The required output is the whole listing below, unchanged.

━━━━━ Data excerpt

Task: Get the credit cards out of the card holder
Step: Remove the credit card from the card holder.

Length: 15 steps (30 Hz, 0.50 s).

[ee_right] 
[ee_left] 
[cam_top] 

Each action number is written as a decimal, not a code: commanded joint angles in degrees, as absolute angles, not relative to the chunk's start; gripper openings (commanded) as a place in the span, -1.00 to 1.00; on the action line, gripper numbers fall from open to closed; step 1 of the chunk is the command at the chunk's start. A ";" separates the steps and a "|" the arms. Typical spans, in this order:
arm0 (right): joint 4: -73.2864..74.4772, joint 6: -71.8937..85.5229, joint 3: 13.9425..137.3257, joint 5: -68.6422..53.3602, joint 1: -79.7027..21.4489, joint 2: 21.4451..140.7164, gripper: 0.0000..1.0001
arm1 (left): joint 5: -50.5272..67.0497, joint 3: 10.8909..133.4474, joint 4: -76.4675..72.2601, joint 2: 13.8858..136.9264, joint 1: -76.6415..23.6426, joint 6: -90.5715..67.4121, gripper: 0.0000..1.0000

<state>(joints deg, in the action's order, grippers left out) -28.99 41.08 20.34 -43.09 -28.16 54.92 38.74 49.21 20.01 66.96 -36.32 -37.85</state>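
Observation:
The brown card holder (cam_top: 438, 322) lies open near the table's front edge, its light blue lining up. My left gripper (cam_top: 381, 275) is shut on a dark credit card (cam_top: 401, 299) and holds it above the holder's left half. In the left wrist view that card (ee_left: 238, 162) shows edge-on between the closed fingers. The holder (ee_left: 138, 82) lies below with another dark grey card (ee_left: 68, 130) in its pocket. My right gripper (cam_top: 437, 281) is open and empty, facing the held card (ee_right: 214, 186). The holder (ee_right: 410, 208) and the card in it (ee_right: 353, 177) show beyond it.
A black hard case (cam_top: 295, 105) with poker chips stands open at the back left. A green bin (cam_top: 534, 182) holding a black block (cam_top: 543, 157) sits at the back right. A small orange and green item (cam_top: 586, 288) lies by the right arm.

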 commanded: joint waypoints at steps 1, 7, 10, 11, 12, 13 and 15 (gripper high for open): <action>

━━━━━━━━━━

= Task result =
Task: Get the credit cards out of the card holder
Step: Remove the credit card from the card holder.

Length: 15 steps (30 Hz, 0.50 s).

[ee_right] 
[ee_left] 
[cam_top] 

Each action number is written as a decimal, not a code: commanded joint angles in degrees, as absolute angles, not relative to the chunk's start; gripper openings (commanded) as a place in the span, -1.00 to 1.00; on the action line, gripper numbers fall from open to closed; step 1 of the chunk is the command at the chunk's start. A ";" separates the steps and a "|" the arms. Typical spans, in this order:
arm0 (right): joint 4: -73.2864..74.4772, joint 6: -71.8937..85.5229, joint 3: 13.9425..137.3257, joint 5: -68.6422..53.3602, joint 1: -79.7027..21.4489, joint 2: 21.4451..140.7164, gripper: 0.0000..1.0001
arm1 (left): joint 5: -50.5272..67.0497, joint 3: 10.8909..133.4474, joint 4: -76.4675..72.2601, joint 2: 13.8858..136.9264, joint 1: -76.6415..23.6426, joint 6: -90.5715..67.4121, gripper: 0.0000..1.0000

<state>(joints deg, in the action's order, grippers left out) -28.99 41.08 20.34 -43.09 -28.16 54.92 38.74 49.21 20.01 66.96 -36.32 -37.85</state>
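Observation:
The brown card holder (cam_top: 438, 322) lies open near the table's front edge, its light blue lining up. My left gripper (cam_top: 381, 275) is shut on a dark credit card (cam_top: 401, 299) and holds it above the holder's left half. In the left wrist view that card (ee_left: 238, 162) shows edge-on between the closed fingers. The holder (ee_left: 138, 82) lies below with another dark grey card (ee_left: 68, 130) in its pocket. My right gripper (cam_top: 437, 281) is open and empty, facing the held card (ee_right: 214, 186). The holder (ee_right: 410, 208) and the card in it (ee_right: 353, 177) show beyond it.
A black hard case (cam_top: 295, 105) with poker chips stands open at the back left. A green bin (cam_top: 534, 182) holding a black block (cam_top: 543, 157) sits at the back right. A small orange and green item (cam_top: 586, 288) lies by the right arm.
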
 commanded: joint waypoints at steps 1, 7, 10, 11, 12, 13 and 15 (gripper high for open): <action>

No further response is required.